▶ Task brief:
Skip every image and restate the data word for word.
##############################
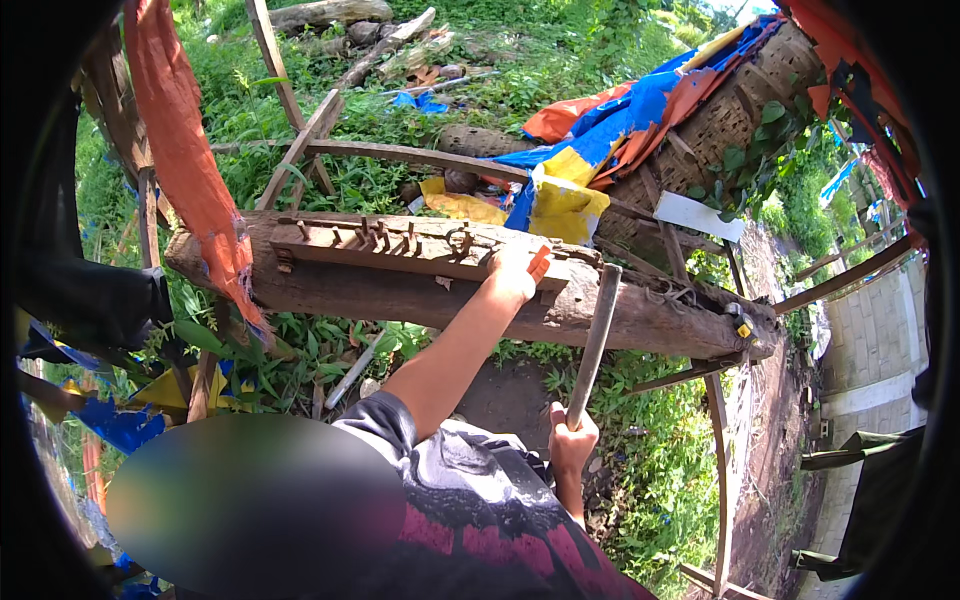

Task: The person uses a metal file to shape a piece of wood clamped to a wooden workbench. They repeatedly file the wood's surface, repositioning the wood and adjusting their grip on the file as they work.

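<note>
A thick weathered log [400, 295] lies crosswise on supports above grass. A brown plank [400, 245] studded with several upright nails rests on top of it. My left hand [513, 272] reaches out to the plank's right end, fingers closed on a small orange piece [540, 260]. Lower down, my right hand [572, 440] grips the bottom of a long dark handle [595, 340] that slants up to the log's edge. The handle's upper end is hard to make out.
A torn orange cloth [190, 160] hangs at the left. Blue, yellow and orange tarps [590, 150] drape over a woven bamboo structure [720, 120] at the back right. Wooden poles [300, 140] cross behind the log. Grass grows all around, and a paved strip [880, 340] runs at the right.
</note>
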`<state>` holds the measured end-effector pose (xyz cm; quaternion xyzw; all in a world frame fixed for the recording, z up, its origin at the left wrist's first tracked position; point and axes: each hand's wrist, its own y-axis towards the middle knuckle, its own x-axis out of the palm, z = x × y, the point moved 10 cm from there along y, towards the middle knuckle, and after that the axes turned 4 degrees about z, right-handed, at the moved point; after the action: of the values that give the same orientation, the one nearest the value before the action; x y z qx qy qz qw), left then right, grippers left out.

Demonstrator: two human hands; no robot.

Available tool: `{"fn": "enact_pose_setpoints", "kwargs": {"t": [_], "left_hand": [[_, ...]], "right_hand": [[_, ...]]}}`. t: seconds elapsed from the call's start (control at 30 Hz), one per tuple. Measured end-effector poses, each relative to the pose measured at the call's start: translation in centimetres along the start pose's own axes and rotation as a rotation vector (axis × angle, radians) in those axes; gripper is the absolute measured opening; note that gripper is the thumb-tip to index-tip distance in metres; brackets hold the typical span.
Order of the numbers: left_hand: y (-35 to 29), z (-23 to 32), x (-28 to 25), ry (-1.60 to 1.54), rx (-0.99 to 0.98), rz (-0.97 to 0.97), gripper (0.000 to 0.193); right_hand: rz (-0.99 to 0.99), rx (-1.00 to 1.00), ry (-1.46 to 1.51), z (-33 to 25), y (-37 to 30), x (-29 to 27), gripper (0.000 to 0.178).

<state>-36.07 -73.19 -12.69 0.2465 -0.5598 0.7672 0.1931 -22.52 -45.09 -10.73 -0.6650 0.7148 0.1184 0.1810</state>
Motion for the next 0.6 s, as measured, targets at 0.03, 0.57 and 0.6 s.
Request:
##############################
▶ Answer for the task:
Task: The person uses a metal file to shape a piece of wood clamped to a wooden workbench. They repeatedly file the wood's surface, repositioning the wood and adjusting their grip on the file as they work.

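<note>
A thick weathered log [400, 295] lies crosswise on supports above grass. A brown plank [400, 245] studded with several upright nails rests on top of it. My left hand [513, 272] reaches out to the plank's right end, fingers closed on a small orange piece [540, 260]. Lower down, my right hand [572, 440] grips the bottom of a long dark handle [595, 340] that slants up to the log's edge. The handle's upper end is hard to make out.
A torn orange cloth [190, 160] hangs at the left. Blue, yellow and orange tarps [590, 150] drape over a woven bamboo structure [720, 120] at the back right. Wooden poles [300, 140] cross behind the log. Grass grows all around, and a paved strip [880, 340] runs at the right.
</note>
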`<state>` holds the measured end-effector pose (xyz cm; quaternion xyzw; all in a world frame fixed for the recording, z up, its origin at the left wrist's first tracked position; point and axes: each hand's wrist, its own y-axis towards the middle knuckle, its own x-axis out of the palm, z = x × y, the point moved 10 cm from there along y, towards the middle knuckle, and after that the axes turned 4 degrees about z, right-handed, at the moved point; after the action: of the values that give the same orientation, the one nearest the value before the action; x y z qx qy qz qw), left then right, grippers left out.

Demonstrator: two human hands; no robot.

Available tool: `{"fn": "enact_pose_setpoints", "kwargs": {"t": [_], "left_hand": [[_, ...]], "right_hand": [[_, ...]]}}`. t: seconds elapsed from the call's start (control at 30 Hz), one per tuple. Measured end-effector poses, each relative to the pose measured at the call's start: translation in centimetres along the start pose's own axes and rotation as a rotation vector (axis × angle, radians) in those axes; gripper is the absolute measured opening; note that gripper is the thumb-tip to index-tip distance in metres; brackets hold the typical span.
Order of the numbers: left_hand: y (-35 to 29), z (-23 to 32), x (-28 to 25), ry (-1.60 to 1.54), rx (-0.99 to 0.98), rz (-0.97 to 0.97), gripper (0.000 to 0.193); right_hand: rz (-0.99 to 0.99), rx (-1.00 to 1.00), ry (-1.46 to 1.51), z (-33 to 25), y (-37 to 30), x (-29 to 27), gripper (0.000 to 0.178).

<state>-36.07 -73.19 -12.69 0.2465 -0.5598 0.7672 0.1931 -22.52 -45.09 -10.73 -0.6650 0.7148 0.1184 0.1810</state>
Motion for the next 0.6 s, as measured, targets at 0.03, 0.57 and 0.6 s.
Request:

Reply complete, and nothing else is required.